**MATERIAL PROVIDED:**
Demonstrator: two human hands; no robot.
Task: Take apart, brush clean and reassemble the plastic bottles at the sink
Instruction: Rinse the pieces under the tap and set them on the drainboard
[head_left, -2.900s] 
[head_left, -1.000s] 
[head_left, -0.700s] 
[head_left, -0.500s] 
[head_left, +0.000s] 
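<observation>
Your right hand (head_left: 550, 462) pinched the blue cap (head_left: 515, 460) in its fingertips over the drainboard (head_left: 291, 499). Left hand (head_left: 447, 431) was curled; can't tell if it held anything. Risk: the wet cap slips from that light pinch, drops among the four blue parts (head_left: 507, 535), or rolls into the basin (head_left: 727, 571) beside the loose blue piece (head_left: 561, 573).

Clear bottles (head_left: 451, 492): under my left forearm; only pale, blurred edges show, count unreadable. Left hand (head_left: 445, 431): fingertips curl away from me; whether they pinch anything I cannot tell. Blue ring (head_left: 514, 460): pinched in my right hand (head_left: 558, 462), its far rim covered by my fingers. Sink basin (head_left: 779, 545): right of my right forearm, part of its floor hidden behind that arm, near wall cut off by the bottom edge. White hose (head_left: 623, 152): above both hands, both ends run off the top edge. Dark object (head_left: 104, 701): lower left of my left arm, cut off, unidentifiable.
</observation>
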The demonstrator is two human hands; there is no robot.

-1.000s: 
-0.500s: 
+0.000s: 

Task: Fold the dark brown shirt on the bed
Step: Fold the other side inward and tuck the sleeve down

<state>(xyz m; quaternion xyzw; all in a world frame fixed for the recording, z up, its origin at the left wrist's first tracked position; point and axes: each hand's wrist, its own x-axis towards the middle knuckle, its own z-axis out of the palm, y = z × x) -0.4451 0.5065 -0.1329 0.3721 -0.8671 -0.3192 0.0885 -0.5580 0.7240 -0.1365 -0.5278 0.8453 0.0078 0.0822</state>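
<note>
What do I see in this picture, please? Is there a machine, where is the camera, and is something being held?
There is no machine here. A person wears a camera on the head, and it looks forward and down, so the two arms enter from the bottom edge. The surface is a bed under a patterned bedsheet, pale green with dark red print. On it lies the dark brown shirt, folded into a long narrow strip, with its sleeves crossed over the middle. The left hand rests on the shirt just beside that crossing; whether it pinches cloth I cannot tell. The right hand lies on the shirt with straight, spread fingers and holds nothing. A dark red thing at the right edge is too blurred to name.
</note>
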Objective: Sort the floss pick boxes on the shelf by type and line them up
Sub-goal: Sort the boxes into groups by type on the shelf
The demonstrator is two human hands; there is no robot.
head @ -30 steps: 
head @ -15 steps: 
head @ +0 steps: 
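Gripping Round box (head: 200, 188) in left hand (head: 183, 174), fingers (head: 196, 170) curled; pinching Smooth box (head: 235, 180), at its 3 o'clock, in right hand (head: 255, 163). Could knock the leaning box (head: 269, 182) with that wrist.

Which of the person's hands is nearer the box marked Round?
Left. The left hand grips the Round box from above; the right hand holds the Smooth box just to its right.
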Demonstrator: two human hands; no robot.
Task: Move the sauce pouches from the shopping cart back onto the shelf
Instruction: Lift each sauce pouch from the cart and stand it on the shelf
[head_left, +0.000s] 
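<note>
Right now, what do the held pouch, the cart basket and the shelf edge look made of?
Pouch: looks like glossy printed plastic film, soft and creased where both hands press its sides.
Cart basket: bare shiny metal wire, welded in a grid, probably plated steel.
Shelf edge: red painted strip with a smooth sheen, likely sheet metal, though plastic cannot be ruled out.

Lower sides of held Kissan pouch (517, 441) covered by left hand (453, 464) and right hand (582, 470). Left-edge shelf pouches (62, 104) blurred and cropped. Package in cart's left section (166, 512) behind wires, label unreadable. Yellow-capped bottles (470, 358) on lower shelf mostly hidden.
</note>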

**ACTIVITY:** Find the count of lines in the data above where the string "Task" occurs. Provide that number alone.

**ANSWER TO THIS EXERCISE:** 3